Elkann pun mengakui bahwa musim buruk ini terjadi akibat ada sejumlah kelemahan dalam pengembangan mesin. ”Kami memiliki serangkaian kelemahan struktural yang telah ada selama beberapa waktu dalam hal aerodinamika dan dinamika kendaraan. Kami juga kehilangan tenaga mesin. Kenyataannya adalah mobil kami tidak kompetitif. Anda melihat itu di trek dan Anda akan melihat itu lagi,” ucapnya.
”Kami harus realistis dan menyadari adanya kelemahan-kelemahan struktural yang telah kami jalani selama satu dekade dan semakin ditegaskan dengan transisi ke (mesin) hibrida,” lanjut Elkann.
Jadi tantangan
Dia berharap Ferrari akan kembali kompetitif pada 2022 dengan adanya aturan baru F1. ”Kami telah menyepakati aturan baru yang akan bergulir mulai 2022 karena kami yakin ini sesuatu yang benar. Ada daya saing yang lebih besar dalam F1. Kami tidak melihat pembatasan anggaran sebagai penghambat kemampuan kami untuk menang. Kami menjadikan itu sebagai tantangan,” tutur Elkann.
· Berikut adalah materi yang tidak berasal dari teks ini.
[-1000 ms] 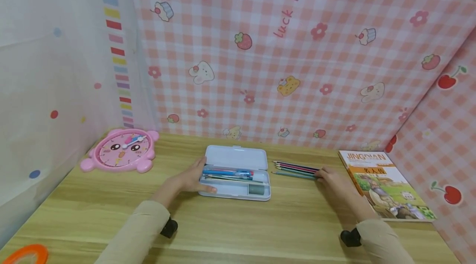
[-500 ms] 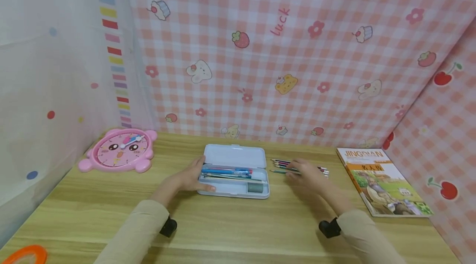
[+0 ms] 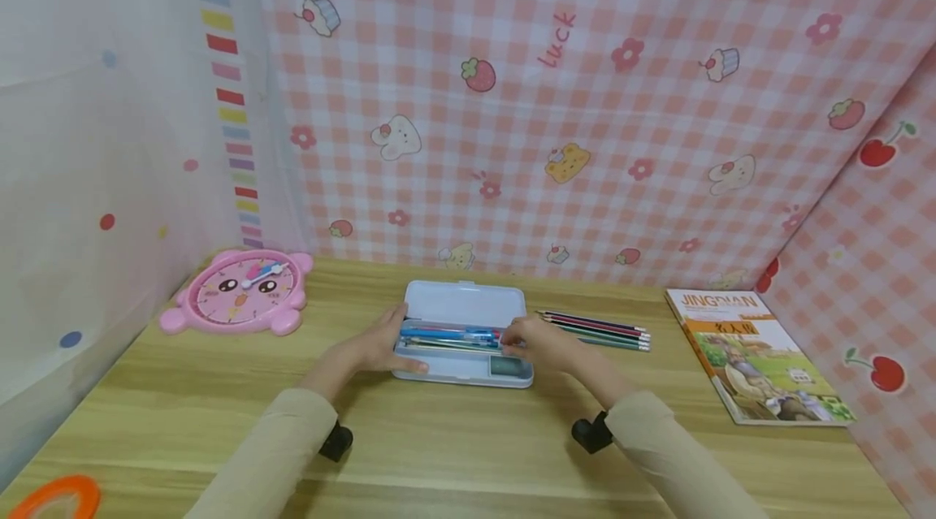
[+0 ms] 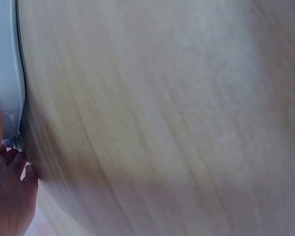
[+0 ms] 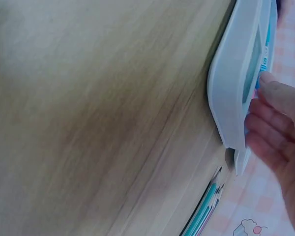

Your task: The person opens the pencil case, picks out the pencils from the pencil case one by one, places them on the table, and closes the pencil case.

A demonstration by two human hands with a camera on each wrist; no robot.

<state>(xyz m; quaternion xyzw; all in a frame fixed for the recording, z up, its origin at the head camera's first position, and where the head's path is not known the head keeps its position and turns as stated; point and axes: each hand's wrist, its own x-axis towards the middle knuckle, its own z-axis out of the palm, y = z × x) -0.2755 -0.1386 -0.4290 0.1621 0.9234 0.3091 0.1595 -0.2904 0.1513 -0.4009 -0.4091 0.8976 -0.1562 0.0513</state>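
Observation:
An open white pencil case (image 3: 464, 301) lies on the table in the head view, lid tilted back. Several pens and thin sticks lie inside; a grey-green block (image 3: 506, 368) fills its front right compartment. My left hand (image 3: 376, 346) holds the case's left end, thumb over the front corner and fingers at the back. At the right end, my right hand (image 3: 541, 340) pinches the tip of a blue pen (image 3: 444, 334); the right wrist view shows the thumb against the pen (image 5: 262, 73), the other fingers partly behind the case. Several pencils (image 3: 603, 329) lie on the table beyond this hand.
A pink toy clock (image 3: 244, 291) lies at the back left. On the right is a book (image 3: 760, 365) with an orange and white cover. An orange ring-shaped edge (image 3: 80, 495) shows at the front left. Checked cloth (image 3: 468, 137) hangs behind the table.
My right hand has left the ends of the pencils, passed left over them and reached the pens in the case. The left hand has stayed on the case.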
”Para ahli mesin, mekanik, dan para pebalap kami akan menemukan kekuatan dan kreativitas dalam ikatan itu untuk mengangkat Ferrari kembali. Secara pribadi, saya tidak pernah melihat, dalam 10 tahun terakhir, kesatuan dan semangat yang kuat seperti saat ini,” katanya.
Dia mengakui semua kondisi Ferrari dengan jujur supaya para penggemar tim Kuda Jingkrak tahu apa yang sebenarnya terjadi. Transparansi itu juga untuk membuat mereka tahu apa rencana Ferrari ke depan.
”Para penggemar sangat menderita, sama seperti kami, tetapi kami tahu, mereka dekat dengan kami. Inilah mengapa penting untuk jujur dan transparan kepada mereka. Jalan yang panjang menanti kami,” pungkas Elkann.